### What the exercise asks:
The response must consist of the lines below from the one with "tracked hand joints" through the one with "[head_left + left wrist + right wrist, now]", exactly as they appear and with both ends kept.

### Supplied records:
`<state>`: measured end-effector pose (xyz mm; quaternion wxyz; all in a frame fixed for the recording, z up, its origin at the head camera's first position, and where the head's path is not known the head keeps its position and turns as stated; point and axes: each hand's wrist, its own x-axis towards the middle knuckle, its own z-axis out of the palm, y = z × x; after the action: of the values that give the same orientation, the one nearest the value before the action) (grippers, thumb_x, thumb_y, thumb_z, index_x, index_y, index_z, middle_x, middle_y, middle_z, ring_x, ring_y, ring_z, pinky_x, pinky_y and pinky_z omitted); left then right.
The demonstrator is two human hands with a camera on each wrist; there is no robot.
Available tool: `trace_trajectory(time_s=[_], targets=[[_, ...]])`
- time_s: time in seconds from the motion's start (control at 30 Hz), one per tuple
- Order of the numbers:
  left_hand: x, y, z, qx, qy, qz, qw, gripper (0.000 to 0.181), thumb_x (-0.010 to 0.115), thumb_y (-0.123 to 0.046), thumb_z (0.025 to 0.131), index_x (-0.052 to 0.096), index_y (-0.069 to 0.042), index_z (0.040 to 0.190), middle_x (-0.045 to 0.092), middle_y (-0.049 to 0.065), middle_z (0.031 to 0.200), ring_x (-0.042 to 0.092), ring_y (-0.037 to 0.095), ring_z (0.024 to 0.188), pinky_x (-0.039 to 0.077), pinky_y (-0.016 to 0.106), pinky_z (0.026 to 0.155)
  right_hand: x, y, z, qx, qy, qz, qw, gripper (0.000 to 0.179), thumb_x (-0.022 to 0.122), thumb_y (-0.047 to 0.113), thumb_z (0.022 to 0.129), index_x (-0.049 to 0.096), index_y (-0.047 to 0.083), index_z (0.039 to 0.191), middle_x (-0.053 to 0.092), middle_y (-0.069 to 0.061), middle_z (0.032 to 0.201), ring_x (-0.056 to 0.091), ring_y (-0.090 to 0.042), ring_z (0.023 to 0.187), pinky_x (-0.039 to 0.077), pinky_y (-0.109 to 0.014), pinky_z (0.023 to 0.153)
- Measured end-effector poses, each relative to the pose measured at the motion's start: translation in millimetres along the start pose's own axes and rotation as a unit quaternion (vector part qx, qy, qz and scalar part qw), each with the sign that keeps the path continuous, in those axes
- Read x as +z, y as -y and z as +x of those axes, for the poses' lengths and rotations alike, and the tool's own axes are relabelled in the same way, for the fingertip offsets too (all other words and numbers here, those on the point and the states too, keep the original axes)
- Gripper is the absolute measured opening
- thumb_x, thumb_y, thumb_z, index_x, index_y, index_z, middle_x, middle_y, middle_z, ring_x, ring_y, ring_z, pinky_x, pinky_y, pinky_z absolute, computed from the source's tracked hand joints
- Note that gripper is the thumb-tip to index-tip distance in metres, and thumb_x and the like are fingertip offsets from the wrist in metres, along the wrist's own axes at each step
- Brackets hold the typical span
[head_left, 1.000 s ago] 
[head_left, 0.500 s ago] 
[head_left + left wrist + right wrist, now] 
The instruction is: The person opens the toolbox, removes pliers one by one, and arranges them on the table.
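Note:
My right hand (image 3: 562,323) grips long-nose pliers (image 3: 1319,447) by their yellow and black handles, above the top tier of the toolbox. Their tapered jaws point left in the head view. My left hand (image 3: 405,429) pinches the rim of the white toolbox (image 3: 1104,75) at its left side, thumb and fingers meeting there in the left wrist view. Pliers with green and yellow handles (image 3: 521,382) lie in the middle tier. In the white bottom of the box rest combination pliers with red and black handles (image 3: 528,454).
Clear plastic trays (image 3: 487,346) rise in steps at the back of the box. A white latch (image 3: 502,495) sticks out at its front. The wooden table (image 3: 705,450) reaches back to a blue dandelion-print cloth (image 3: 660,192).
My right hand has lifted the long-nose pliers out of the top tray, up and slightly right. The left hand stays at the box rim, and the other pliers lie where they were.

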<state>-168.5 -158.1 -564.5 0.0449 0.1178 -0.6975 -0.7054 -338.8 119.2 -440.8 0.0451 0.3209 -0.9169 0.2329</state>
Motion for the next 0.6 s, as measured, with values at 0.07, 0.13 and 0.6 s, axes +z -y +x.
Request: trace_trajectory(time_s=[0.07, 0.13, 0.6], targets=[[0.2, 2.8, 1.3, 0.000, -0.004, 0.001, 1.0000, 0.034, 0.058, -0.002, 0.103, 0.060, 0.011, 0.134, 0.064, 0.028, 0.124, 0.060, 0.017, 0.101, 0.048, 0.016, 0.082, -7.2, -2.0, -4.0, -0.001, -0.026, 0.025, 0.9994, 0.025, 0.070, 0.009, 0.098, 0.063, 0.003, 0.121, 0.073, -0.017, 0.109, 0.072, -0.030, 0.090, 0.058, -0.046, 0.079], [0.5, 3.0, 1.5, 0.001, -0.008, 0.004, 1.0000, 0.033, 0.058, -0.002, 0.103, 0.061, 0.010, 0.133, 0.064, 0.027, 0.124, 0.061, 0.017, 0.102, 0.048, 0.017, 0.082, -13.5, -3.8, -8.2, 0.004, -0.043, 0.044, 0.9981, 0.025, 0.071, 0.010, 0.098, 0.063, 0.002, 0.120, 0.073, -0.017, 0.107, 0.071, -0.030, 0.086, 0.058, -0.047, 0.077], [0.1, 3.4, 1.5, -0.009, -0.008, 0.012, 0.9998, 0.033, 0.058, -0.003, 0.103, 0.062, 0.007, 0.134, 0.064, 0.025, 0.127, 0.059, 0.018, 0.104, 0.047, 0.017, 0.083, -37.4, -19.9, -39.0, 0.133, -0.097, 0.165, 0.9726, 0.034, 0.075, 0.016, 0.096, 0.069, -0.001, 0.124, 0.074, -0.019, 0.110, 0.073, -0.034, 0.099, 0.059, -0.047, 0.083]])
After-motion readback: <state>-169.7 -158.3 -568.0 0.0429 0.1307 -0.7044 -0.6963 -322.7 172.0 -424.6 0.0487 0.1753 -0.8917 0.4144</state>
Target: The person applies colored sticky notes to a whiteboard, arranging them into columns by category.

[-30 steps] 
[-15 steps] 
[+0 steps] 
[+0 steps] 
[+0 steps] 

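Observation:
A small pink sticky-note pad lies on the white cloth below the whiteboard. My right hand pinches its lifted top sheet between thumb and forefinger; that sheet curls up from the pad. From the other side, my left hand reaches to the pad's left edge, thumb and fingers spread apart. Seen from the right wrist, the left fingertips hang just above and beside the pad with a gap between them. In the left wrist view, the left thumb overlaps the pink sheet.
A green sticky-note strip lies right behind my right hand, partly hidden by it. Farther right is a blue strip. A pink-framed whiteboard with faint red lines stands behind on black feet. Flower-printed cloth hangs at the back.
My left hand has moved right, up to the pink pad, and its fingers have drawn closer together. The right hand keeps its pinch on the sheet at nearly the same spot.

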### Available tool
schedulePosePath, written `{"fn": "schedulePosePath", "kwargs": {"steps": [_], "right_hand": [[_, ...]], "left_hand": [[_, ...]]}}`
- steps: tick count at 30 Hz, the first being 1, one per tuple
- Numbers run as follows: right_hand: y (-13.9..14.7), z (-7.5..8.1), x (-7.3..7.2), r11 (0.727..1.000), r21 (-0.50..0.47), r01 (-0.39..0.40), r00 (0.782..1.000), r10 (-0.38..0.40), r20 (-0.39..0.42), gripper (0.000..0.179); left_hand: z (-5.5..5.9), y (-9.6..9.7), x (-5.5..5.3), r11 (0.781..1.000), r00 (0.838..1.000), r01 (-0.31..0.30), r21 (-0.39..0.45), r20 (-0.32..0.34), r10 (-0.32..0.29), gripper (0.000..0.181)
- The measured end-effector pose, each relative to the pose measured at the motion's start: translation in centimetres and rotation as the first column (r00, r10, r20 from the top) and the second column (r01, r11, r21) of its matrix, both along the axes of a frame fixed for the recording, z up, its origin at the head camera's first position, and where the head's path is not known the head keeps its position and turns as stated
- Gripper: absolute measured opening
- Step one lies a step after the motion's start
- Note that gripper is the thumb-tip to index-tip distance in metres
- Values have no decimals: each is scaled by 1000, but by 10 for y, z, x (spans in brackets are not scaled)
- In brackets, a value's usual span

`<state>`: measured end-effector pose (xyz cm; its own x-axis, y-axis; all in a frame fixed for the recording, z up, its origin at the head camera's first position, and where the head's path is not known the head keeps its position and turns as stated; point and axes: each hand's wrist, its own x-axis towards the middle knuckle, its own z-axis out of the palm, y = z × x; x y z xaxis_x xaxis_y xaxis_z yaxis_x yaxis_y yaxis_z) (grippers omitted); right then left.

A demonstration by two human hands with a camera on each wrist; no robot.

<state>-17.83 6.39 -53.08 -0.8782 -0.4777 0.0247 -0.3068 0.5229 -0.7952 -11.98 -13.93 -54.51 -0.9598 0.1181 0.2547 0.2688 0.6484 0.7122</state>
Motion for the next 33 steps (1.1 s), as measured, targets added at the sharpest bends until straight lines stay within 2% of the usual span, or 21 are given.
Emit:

### Result below:
- thumb_x, thumb_y, thumb_z, index_x, index_y, index_z, middle_x, middle_y, middle_z, ring_x, ring_y, ring_z, pinky_x, pinky_y, pinky_z absolute, computed from the source's tracked hand joints
- Note that gripper is the thumb-tip to index-tip distance in metres, and thumb_x and the like are fingertip offsets from the wrist in metres, along the wrist's own axes at each step
- Brackets hold the typical span
[head_left, 1.000 s ago] 
[head_left, 0.500 s ago] 
[head_left + left wrist + right wrist, now] 

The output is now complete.